Our finding of only moderate (30–70%) accuracy femoroplasty detection using commonly performed radiographic projections has important clinical implications, as visibility of femoroplasty on the index post-operative radiograph could influence one’s choice of subsequent imaging exams—for example, if the femoroplasty is not visible, adding other projections or supplementary CT or MRI to survey more of the anterior femoral neck might be necessary to assess the completeness of bone correction in cases of failed arthroscopy [13, 26]. In contrast, if the femoroplasty is clearly visible on the index post-operative radiographs, serial radiography using the same projections would suffice to monitor the bone resection site for complications, including potential late-term regrowth of cam morphology. Our data provide a starting point for future investigations to determine which combination of radiographic projections will produce the highest accuracy and reliability in profiling the site of femoroplasty. This is important since radiography, with its low radiation dose and cost relative to CT and/or MRI, remains the choice of initial imaging assessment [1] after treatment of FAI syndrome.

Finally, our study simulates the context of most radiology practice, where the radiologist may not have a priori knowledge of femoroplasty due to incomplete history and detection of post-operative changes is generally based on visual comparison. Our data on femoroplasty accuracy may thus help surgeons and patients understand that detection failure can simply reflect a limitation of the test itself rather than interpretive error. This is particularly relevant as the readily accessible medical record and imaging report [27] frequently serve as the starting point for patients to begin their on-line research [16]. Absent our data, the inconsistent reporting of femoroplasty change could be perceived as poor-quality care, leading to loss of confidence in the radiologist by both surgeon and patient.

Limitations

First, our findings are biased by our knowledge that arthroscopy had occurred. This information could increase the scrutiny of the reviewers for post-arthroscopic changes and subsequently affect accuracy of the test. We attempted to mitigate this bias by blinding the image pairs in both identity and chronology. Moreover, we required the reviewers to correctly identify the post-arthroscopic image where femoroplasty is detected.

Second, other post-operative findings such as resection of os acetabuli or acetabuloplasty could theoretically unblind the reader to the chronology of the comparison radiographs. Since only two patients in the nonfemoroplasty group had resection of os acetabuli and the readers inconsistently made this observation, our results are unlikely to have been significantly affected. Similarly, acetabuloplasty could potentially unmask the order of the comparison radiographs; however, the amount of carefully trimmed acetabular rim is very small, < 4 mm wide in published reports [16, 17] and ≤2 mm at our institution. Moreover, Bedi et al. reported a 3.2-mm rim reduction corresponded to a change of coronal center edge angle of 3.9° [16]. This change is small and is not noted by any of our reviewers.
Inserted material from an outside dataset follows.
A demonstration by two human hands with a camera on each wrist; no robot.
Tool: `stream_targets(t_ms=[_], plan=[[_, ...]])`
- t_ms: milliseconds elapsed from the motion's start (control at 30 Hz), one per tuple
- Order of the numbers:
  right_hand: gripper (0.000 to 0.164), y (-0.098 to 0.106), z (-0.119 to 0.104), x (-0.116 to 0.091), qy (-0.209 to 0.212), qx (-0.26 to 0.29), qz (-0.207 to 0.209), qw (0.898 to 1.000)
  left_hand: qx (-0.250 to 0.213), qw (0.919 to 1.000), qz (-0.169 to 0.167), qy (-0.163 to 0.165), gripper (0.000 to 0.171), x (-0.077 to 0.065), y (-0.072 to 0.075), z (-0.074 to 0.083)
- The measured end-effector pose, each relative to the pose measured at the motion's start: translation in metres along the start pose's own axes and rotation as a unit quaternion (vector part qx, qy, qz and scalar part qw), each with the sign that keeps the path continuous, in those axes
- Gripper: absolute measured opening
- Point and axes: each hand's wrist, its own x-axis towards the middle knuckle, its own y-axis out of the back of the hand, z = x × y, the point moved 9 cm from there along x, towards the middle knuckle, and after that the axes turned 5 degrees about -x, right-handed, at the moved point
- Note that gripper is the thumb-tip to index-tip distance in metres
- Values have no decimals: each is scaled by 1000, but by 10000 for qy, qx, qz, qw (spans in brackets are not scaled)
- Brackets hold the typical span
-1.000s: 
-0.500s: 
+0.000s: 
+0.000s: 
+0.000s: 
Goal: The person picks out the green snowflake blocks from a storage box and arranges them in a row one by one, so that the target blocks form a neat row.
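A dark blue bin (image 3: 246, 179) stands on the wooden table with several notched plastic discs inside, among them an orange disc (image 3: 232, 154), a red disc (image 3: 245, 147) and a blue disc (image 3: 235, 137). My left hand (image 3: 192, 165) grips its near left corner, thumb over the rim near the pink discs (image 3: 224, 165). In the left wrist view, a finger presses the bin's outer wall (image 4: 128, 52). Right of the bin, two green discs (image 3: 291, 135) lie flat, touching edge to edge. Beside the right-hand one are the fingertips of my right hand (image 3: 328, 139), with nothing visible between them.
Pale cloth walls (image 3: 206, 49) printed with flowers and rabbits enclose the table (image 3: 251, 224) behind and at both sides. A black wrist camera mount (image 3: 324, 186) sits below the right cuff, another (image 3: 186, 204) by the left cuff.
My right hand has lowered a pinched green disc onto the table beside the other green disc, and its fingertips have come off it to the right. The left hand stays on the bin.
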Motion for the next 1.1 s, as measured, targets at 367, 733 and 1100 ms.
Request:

Third, the amount of resected bone was not recorded. This theoretically could affect the visibility of femoroplasty; however, the amount of bone resection is substantive, with reported approximate alpha angle correction ranges from 13° [16] to 38° [15, 28]. We consider this relatively large degree of correction likely to be visible in the appropriate projection and with comparison radiographs.
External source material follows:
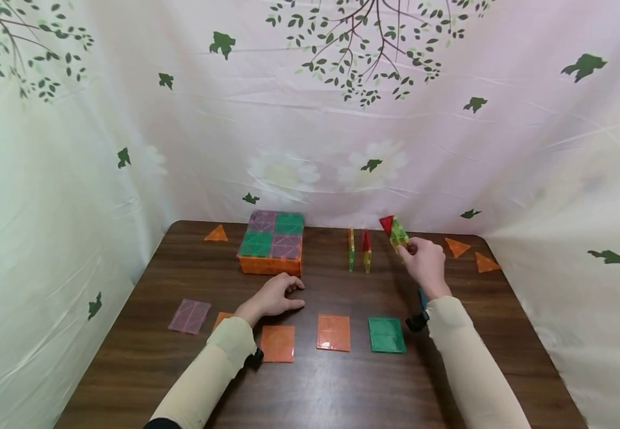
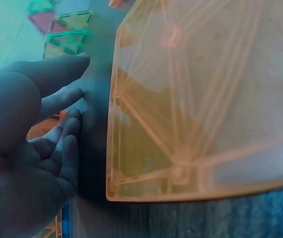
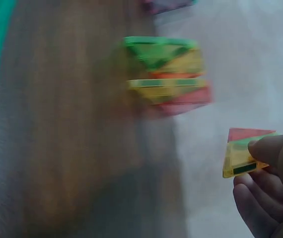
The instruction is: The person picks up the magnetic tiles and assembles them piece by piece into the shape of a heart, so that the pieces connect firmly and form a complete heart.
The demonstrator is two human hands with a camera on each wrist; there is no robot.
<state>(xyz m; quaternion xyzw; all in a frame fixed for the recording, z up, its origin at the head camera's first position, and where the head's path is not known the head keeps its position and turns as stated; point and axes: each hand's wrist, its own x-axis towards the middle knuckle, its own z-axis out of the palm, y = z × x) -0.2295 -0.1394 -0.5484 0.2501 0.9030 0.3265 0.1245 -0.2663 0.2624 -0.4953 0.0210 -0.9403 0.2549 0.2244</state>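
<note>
My right hand [image 1: 424,262] pinches a small panel of red, green and yellow triangular magnetic tiles [image 1: 397,232], held tilted above the table's back right. In the right wrist view, thumb and fingers grip the panel [image 3: 246,151] by one end. Two similar panels, a green-edged one [image 1: 351,250] and a red-and-yellow one [image 1: 366,251], stand upright side by side to its left. My left hand [image 1: 275,296] lies by the table with fingers loosely bent, holding nothing. Just behind it sits a box of magnetic tiles [image 1: 270,265], orange-sided with a purple-and-green top.
Flat square tiles lie in front: purple [image 1: 189,316], orange [image 1: 278,344], another orange [image 1: 334,333] and green [image 1: 387,335]. Orange triangles lie at the back left [image 1: 216,233] and back right [image 1: 457,247]. A blue piece [image 1: 422,299] shows beside the right wrist. A curtain hangs behind the table.
</note>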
In conclusion, radiologists are only moderately sensitive but are more specific in femoroplasty detection when comparing anonymized pre- and post-arthroscopic radiographs in the frog lateral projection. The AP pelvis projection yields lower sensitivity and specificity. Both projections have moderate inter- and intra-observer agreement. The higher than expected sensitivity of the frog lateral projection suggests the site of femoroplasty could be unpredictable. More studies are needed to determine whether the accuracy improves when more projections are added.